# TASK OBJECTIVE:
With the exception of the pictures, write out the data below precisely.

[[ DATA open ]]

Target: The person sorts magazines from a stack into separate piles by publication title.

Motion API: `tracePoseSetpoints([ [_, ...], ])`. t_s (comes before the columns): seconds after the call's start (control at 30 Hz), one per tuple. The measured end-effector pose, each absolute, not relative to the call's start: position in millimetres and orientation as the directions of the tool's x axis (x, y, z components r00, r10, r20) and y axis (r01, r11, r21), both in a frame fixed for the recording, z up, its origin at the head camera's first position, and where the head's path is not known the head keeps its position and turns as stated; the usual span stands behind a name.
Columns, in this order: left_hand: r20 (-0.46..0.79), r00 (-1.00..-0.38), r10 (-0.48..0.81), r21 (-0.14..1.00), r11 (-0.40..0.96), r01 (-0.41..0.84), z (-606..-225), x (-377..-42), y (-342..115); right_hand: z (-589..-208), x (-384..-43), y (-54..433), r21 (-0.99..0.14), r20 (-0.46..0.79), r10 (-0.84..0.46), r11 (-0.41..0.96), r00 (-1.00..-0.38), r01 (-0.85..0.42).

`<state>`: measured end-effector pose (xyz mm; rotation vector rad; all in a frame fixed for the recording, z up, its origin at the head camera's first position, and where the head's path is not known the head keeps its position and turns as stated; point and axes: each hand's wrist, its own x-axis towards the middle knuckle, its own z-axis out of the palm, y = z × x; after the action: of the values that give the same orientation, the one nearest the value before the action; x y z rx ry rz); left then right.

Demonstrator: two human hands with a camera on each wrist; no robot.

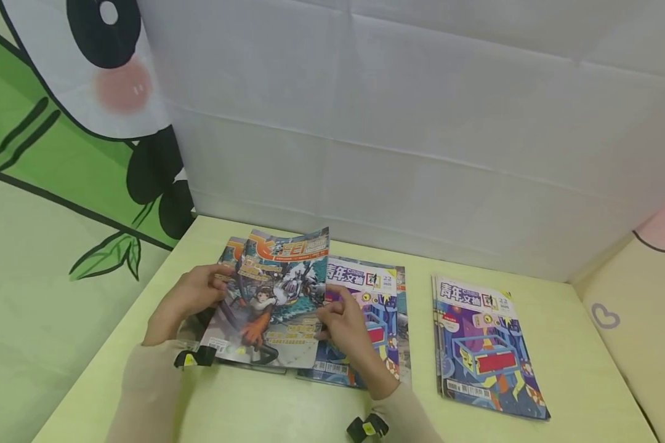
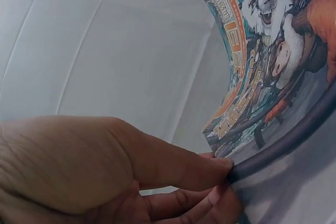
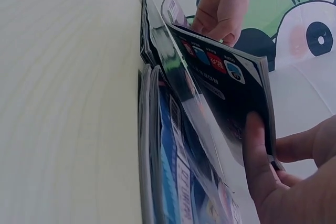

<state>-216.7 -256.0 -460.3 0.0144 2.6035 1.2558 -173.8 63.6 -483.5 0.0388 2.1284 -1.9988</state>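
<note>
A glossy magazine with a comic-style cover and orange title is held by both hands over other magazines. My left hand pinches its left edge; in the left wrist view the thumb lies on the cover and the sheet bows. On the opposite edge, my right hand grips between thumb and fingers, and the right wrist view shows the dark back cover lifted and tilted. Beneath it at the left lies a similar magazine. A purple magazine lies partly covered, behind the right hand.
Under the purple magazine another one sticks out to the right. Farther right, a small stack of purple magazines lies on the pale yellow table. A white cloth wall stands behind, and a cartoon-printed cloth on the left.
</note>
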Motion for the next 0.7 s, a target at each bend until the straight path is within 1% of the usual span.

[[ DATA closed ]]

# RESPONSE:
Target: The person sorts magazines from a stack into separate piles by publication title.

Motion API: `tracePoseSetpoints([ [_, ...], ])`. t_s (comes before the columns): seconds after the call's start (control at 30 Hz), one per tuple. The measured end-effector pose, each absolute, not relative to the call's start: position in millimetres and orientation as the directions of the tool's x axis (x, y, z components r00, r10, r20) and y axis (r01, r11, r21), both in a frame fixed for the recording, z up, its origin at the head camera's first position, and where the head's path is not known the head keeps its position and turns as stated; the usual span stands behind a name.
Columns, in this order: left_hand: r20 (-0.46..0.79), r00 (-1.00..-0.38), r10 (-0.48..0.81), r21 (-0.14..1.00), r11 (-0.40..0.96), r01 (-0.41..0.84), z (-606..-225), x (-377..-42), y (-342..115); right_hand: z (-589..-208), x (-384..-43), y (-54..433), r21 (-0.99..0.14), r20 (-0.46..0.79), r10 (-0.84..0.46), r11 (-0.41..0.96), r00 (-1.00..-0.38), r01 (-0.85..0.42).

`<state>`: measured end-effector pose (xyz mm; rotation vector rad; all in a frame fixed for the recording, z up, its origin at the head camera's first position, and where the head's path is not known the head keeps its position and turns as stated; point and axes: each hand's wrist, its own x-axis towards the middle knuckle, its own z-axis out of the palm, y = z × x; after the action: of the values that give the same orientation, the one nearest the value before the action; x y z rx ry rz); left then right.

Demonstrator: two human hands with a camera on each wrist; no robot.


<state>-216.7 -256.0 -460.3 0.0144 2.6035 1.2558 -173.8 63.6 -483.5 0.0388 2.1284 -1.9988</state>
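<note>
A glossy magazine with a comic-style cover and orange title is held by both hands over other magazines. My left hand pinches its left edge; in the left wrist view the thumb lies on the cover and the sheet bows. On the opposite edge, my right hand grips between thumb and fingers, and the right wrist view shows the dark back cover lifted and tilted. Beneath it at the left lies a similar magazine. A purple magazine lies partly covered, behind the right hand.
Under the purple magazine another one sticks out to the right. Farther right, a small stack of purple magazines lies on the pale yellow table. A white cloth wall stands behind, and a cartoon-printed cloth on the left.
</note>
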Motion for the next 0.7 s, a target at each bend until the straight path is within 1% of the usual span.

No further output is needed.